> _YOUR ASSIGNMENT_: Set down exactly, and only, the lines from the one with "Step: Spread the" to the final line of the entries, both included.

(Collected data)
╭──

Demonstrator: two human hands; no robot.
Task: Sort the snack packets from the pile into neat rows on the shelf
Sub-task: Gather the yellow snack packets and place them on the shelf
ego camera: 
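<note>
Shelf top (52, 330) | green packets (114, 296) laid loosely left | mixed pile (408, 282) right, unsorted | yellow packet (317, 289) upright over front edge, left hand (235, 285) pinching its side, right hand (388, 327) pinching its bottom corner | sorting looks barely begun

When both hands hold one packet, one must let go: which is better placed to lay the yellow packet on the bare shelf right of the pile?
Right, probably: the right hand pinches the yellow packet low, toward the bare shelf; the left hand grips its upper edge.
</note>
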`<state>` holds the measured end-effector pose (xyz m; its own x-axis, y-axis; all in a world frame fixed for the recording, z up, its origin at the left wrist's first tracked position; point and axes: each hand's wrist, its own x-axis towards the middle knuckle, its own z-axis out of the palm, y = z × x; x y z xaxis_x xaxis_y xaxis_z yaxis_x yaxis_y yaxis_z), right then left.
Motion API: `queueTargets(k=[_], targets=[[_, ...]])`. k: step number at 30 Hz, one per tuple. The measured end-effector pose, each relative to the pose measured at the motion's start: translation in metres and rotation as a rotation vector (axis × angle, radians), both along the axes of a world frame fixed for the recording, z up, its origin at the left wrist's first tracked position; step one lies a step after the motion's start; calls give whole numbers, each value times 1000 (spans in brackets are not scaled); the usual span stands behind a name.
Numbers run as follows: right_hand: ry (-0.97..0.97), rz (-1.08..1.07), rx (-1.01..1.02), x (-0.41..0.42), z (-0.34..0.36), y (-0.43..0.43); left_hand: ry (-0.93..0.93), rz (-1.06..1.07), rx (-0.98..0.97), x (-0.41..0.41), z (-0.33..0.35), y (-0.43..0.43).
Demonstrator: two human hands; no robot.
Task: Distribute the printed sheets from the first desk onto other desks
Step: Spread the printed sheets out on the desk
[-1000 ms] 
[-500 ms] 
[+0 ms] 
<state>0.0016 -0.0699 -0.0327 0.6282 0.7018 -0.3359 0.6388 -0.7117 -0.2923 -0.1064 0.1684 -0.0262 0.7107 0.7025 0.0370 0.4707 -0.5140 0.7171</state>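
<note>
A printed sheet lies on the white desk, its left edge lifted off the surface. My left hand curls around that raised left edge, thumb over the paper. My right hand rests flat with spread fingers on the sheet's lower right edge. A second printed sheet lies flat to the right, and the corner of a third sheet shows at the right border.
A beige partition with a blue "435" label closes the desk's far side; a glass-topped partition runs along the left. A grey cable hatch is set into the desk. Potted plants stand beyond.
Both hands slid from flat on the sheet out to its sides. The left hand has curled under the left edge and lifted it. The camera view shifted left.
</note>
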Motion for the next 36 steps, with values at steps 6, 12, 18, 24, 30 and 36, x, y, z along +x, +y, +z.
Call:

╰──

> _RESPONSE BELOW_:
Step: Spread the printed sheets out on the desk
[-1000 ms] 
[-500 ms] 
[+0 ms] 
<state>0.0016 -0.0699 -0.0327 0.6282 0.7018 -0.3359 0.6388 -0.7117 -0.2923 -0.1064 0.1684 -0.0262 0.7107 0.7025 0.0370 0.4707 -0.5140 0.7171</state>
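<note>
A printed sheet lies on the white desk, its left edge lifted off the surface. My left hand curls around that raised left edge, thumb over the paper. My right hand rests flat with spread fingers on the sheet's lower right edge. A second printed sheet lies flat to the right, and the corner of a third sheet shows at the right border.
A beige partition with a blue "435" label closes the desk's far side; a glass-topped partition runs along the left. A grey cable hatch is set into the desk. Potted plants stand beyond.
Both hands slid from flat on the sheet out to its sides. The left hand has curled under the left edge and lifted it. The camera view shifted left.
</note>
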Motion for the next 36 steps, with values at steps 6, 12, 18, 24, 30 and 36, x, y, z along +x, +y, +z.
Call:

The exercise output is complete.